Sri Lanka has invited investors to bid for a half-finished Hyatt waterfront tower in Colombo, with uncertainty over casino licencing emerging as a central issue in the process.
The Finance Ministry has invited expressions of interest, with only pre-qualified bidders allowed to proceed. At a pre-bid meeting, one prospective investor raised a question that goes to the heart of the project’s commercial viability: whether a casino licence could be issued to, or transferred to, a new owner.
The property, owned by state-run Canwill Holdings, is widely known as the stalled “Hyatt” building. Standing in front of the Indian Ocean, the high-rise occupies prime real estate in the capital’s commercial district. Construction was halted several years ago, leaving behind a prominent but incomplete structure.
Officials did not provide a direct answer on licencing, advising the bidder instead to seek independent legal advice. The response underlined the uncertainty surrounding gaming approvals. For investors, the ability to operate a casino could significantly alter projected returns, particularly as Sri Lanka positions itself as a regional tourism hub.

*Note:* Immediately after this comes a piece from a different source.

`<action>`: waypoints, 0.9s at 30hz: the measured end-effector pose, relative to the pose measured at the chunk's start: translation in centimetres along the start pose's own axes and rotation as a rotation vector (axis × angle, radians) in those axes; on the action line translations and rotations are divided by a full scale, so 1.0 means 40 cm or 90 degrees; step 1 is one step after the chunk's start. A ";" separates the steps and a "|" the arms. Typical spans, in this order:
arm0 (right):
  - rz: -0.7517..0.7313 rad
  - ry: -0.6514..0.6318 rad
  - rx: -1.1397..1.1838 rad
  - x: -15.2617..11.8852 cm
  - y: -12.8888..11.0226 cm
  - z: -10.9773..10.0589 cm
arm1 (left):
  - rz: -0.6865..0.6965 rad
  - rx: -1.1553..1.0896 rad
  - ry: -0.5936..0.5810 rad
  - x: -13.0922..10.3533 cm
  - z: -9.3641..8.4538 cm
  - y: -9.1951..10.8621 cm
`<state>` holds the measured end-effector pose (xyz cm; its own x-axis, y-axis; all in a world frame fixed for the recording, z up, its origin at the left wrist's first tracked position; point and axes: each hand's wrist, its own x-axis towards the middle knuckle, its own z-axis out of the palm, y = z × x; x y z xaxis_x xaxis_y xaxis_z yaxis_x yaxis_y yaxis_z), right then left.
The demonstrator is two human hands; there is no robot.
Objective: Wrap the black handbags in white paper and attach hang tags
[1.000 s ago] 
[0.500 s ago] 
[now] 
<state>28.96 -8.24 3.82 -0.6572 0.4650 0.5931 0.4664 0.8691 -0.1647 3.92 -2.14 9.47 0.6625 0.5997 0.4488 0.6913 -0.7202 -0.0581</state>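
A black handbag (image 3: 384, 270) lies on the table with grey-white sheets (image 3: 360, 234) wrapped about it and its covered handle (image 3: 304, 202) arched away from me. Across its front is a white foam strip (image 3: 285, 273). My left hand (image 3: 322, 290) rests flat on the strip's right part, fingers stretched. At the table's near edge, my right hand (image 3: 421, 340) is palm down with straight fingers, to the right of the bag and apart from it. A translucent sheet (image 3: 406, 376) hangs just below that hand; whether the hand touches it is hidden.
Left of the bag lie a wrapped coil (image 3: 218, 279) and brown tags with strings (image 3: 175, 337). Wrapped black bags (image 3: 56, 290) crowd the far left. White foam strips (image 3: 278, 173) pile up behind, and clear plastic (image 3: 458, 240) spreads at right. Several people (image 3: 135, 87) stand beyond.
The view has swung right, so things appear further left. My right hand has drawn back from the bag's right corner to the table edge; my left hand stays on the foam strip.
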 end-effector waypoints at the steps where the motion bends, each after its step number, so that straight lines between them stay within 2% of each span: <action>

Other risks were mentioned as well. A 9.42-acre land lease in Hambantota, held by a subsidiary called Helanco, has expired. The government has not said if it will extend the lease, raising questions about the status of related assets.

Unfinished Hyatt Tower in Colombo, Sri Lanka (source: Hyatt.com)
Investors also asked if agreements linked to the Hyatt brand are still valid and whether contractual obligations would still apply. They wanted to know about possible limits on share transfers and if legal, financial, or contractual liabilities would pass to a buyer. There were also concerns about possible lawsuits, arbitration, and claims from suppliers or state agencies.
Full documentation will be released only after pre-qualification and the signing of non-disclosure agreements, when bidders can undertake detailed due diligence. Questions have also been asked about the physical state of the building, including lifts, escalators and core electrical and plumbing systems.
The debate over licencing comes as Sri Lanka reforms its gambling framework more broadly. In September, Parliament passed legislation establishing a Gambling Regulatory Authority, aimed at creating a single regulator for casinos and betting.
At the same time, the government has tightened the fiscal regime. Amendments to the Betting and Gaming Levy Act, which took effect on 1 January 2026, raised the gross collection levy on licenced operators from 15 percent to 18 percent. The casino entrance levy for Sri Lankan citizens has doubled from $50 to $100 per visit.
Ministers say the measures form part of a wider effort to strengthen public finances and harness tourism-led growth following the country’s recent economic crisis. Large-scale developments such as City of Dreams Sri Lanka, a joint venture between Melco Resorts and John Keells Holdings, have been promoted as catalysts for high-spending international visitors.
Officials have spoken of ambitions to lift tourism’s contribution to Gross Domestic Product (GDP) towards 10 percent, with integrated resorts playing a supporting role. For now, the fate of Colombo’s unfinished tower may depend less on its oceanfront setting and more on whether regulatory clarity can match investor appetite.